### WHAT IS EXPECTED
The answer must consist only of the lines in the records below from the line with "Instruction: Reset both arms" to the line with "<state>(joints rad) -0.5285", both included, copied word for word with every picture left out.

Source data
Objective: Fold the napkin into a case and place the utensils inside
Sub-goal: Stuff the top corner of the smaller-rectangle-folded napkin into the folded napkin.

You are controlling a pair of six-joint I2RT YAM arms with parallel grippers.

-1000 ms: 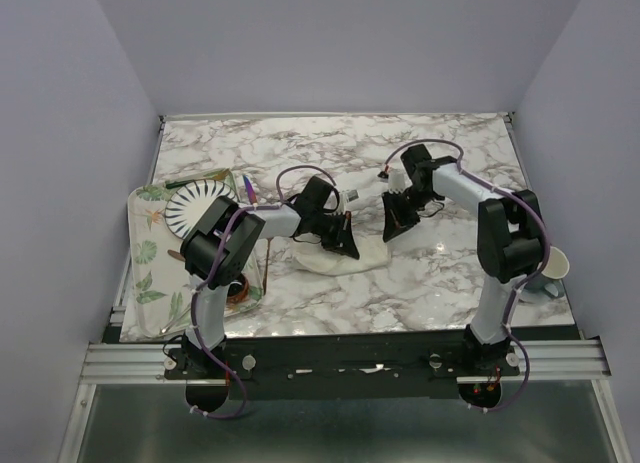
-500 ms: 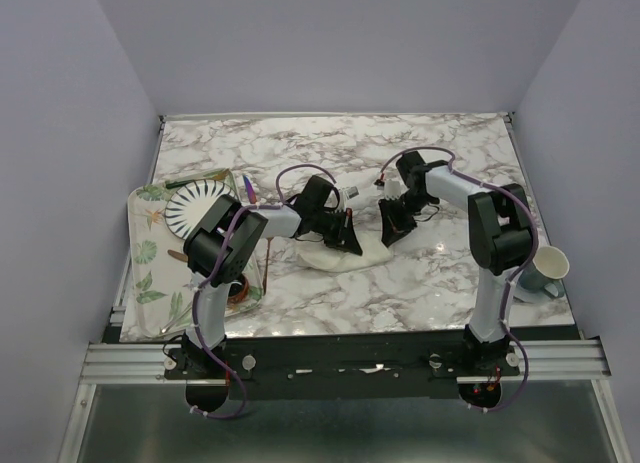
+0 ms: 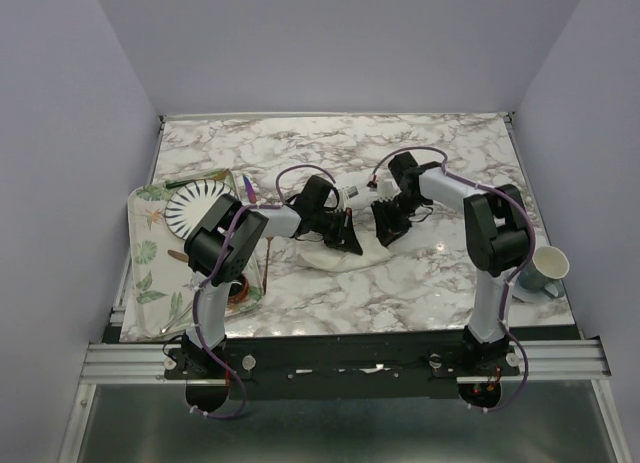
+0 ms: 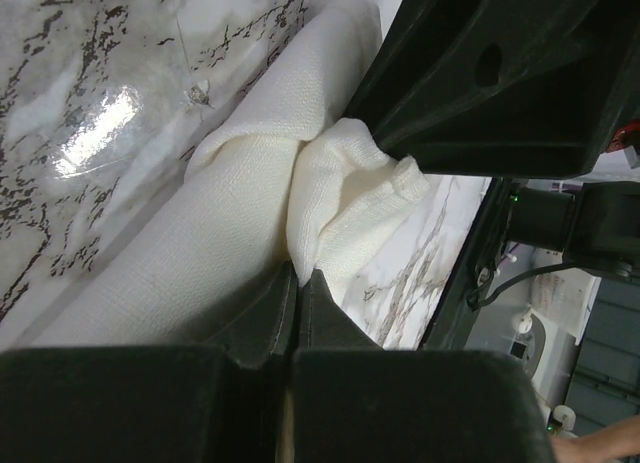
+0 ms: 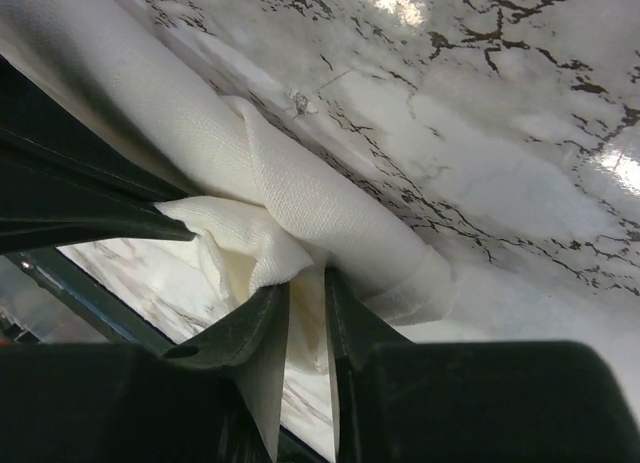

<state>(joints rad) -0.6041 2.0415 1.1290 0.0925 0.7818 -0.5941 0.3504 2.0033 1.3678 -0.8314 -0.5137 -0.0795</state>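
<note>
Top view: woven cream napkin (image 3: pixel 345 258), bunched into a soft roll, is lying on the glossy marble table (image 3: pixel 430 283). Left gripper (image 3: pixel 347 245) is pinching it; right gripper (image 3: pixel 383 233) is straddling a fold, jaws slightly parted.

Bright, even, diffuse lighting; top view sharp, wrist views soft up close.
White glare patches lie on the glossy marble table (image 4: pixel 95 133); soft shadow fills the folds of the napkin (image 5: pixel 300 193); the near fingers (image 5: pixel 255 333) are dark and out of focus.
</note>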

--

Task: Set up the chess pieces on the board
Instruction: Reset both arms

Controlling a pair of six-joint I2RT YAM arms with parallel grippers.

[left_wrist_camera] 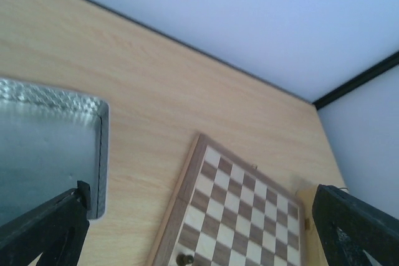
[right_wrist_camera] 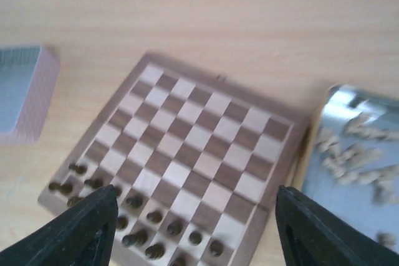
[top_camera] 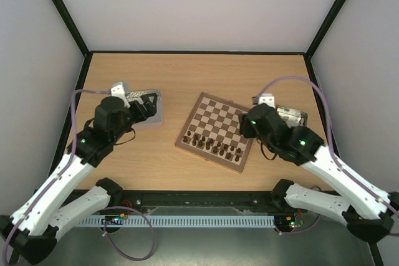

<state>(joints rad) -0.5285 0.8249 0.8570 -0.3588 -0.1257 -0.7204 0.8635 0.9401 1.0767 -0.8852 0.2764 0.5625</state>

### OUTPUT OF THE EXERCISE
Instruction: Reset both arms

Controlling a pair of six-joint I2RT YAM arms with parallel grippers.

[left_wrist_camera] 
[right_wrist_camera] 
[top_camera] 

<state>(joints rad) -0.5285 0.8249 0.8570 -0.3588 -0.1257 -0.7204 0.8635 0.9401 1.0767 -0.8852 0.2764 0.5625</state>

The exercise concludes with that.